Sie begann und fuhr mit einem Bauern ein Feld vor. Ich tat es ihr spiegelverkehrt gleich. Mit dem nächsten Bauern fuhr sie zwei Felder vor, ich fuhr drei.
„Warte, das geht nicht. Maximal zwei Felder. Das geht auch nur beim ersten Zug.“ Vera schob meine Figur auf die Ausgangsposition zurück.
„Was für ein blödes Spiel!“, motzte ich. Was hatte meinem Grandpa bloß daran so gut gefallen. Er hatte mir erzählt, dass er mehrere Stunden Schach spielte. Ich hielt es keine Minute aus. „Ich habe keine Lust mehr. Können wir etwas anderes spielen?“
„Nach dieser Runde“, stimmte mir Dina zu.
„Kim, du bist dran“, erinnerte mich Vera.
„Wisst ihr, ich finde dieses Spiel echt doof! Auch, dass es nur schwarz-weiß ist. Absolut unbunt!“, nörgelte ich.
„Nun spiel, dann hast du es hinter dir!“, meinte Vera. „Du kannst froh sein, dass wir es nicht mit Stoppuhr spielen.“
„Was?“ Entsetzt hielt ich inne. „So etwas gibt es? Aber ich finde toll, dass die Dame in jede Richtung gehen kann und somit eigentlich die stärkste Figur auf dem Feld ist. Der König darf ja nur je ein Feld in jede Richtung rücken.“
„Die Dame ist wirklich toll“, stimmte mir Vera zu. „Mit dem Spruch Weiße Dame, weißes Feld – schwarze Dame, schwarzes Feld kannst du dir außerdem die Position merken, wie sie zu Beginn stehen muss.“
„Ach, dafür kann ich die Anleitung daneben legen“, wandte ich ein. „Man muss nicht alles wissen, man muss nur wissen, wo es steht.“
„Ein wirklich kluger Spruch“, lobte mich Dina.
Ich sprang mit dem Pferd in eine freue Lücke, um das Spiel fortzusetzen. „Zwei vor und eins rüber“, murmelte ich dabei vor mich hin, um mir den Schritt zu merken.
„Super, Kim, du bist ja eine richtige Sportskanone“, meinte Dina.
„Wieso das denn?“ Verdutzt blickte ich sie an.

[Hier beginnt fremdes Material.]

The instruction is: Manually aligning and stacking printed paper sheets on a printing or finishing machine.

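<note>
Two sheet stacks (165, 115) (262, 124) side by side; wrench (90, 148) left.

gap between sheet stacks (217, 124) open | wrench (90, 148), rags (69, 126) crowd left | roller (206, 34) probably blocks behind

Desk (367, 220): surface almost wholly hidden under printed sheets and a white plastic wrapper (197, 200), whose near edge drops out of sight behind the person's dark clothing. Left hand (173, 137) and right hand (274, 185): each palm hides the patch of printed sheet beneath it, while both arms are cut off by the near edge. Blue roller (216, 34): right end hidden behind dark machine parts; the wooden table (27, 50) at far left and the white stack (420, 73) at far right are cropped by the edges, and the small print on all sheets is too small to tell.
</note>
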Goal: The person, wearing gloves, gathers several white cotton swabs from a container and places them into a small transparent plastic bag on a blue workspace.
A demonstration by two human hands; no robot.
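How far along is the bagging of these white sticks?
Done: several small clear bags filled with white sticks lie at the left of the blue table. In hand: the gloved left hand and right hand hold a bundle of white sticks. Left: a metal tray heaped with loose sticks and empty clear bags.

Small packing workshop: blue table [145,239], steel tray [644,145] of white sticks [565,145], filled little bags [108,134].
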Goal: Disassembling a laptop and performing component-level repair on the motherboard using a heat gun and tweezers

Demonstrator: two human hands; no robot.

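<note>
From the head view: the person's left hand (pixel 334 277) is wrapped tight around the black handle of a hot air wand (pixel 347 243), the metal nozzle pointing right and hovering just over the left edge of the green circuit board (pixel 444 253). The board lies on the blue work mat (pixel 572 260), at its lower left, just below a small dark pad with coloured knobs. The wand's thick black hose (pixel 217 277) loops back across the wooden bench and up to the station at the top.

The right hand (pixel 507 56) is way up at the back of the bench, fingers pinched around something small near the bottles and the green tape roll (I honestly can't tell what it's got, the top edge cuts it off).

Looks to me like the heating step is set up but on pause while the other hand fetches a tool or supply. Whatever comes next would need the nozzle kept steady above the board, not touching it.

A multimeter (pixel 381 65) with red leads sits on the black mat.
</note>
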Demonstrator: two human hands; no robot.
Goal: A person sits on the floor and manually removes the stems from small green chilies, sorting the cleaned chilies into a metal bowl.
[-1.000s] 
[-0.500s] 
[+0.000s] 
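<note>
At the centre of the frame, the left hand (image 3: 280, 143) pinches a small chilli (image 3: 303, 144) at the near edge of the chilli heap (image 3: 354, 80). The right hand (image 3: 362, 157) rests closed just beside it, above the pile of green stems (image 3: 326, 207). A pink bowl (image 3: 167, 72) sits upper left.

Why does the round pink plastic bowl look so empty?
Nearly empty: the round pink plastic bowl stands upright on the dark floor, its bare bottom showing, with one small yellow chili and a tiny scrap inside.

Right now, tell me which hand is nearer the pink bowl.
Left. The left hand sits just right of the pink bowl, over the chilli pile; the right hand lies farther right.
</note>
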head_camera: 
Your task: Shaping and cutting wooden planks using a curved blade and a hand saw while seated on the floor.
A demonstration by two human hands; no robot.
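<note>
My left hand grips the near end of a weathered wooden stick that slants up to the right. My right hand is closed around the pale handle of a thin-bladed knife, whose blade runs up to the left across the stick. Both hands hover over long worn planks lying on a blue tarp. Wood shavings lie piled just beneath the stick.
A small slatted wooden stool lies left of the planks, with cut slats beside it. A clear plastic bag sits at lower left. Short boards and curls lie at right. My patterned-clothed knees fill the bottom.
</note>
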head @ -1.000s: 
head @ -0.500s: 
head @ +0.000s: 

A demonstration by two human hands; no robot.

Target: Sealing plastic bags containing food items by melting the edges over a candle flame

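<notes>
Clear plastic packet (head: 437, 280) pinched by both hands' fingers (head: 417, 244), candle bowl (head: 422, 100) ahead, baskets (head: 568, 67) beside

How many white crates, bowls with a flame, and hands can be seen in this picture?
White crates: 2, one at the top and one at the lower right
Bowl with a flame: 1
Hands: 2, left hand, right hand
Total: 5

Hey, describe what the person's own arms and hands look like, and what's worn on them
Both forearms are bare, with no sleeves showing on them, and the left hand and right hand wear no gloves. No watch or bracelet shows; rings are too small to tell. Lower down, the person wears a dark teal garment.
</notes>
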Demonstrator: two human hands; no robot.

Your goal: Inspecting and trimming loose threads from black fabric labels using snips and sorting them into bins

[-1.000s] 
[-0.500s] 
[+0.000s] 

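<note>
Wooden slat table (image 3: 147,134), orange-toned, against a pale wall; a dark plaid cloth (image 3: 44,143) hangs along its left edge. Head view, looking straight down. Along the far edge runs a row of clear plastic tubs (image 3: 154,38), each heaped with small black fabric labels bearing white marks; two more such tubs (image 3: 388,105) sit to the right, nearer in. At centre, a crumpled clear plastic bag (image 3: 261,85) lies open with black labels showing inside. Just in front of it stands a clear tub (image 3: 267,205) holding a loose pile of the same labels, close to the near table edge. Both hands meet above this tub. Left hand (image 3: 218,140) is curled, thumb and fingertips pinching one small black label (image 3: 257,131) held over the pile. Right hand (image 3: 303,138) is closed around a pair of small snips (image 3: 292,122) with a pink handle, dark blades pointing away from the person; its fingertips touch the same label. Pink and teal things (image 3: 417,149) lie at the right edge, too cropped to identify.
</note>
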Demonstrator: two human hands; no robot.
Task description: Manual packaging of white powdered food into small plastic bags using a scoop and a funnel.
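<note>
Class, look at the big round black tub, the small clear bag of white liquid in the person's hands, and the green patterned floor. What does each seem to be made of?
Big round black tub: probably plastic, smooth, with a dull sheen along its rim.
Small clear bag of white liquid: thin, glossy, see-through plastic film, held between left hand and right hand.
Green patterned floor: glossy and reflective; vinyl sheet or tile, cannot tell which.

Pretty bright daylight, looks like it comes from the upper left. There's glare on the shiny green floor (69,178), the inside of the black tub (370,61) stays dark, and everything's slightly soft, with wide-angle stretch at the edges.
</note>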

„Schach wird offiziell als Sport gesehen.“
„Verrückt“, fand ich, „man bewegt sich doch dabei gar nicht.“
„Es gibt ja auch E-Sports, bei denen man nur die Finger bewegt und vor einem Computer sitzt. Ich verstehe es auch nicht wirklich.“
Vera machte den nächsten Zug. „Schachmatt.“
„Schach-was?“
„Schachmatt. Das heißt, dass du verloren hast. Mit deinem König kannst du nicht mehr ziehen, ohne dass ich ihn werfen kann.“ Vera grinste mich an.
„So eine Sch… Schachpartie!“, verbesserte ich mich schnell. „Das ist doch voll unfair! Und wieso ist überhaupt der König die wichtigste Figur? Ich will, dass die Dame die letzte Figur ist. The Queen of Chess.“
„Das kannst du nicht entscheiden. So sind eben die Regeln.“
„Pah, dann habe ich eben verloren. Damm ist endlich dieses blöde Spiel zu Ende. Es hat mir sowieso keinen Spaß gemacht.“
„Das habe ich gemerkt“, kicherte Vera. „Darum regst du dich so auf, dass du verloren hast.“
„Mrr! Sei doch leise!“
„Oho, die junge Schachkönigin hat gesprochen“, gluckste Dina und stupste mich neckend an.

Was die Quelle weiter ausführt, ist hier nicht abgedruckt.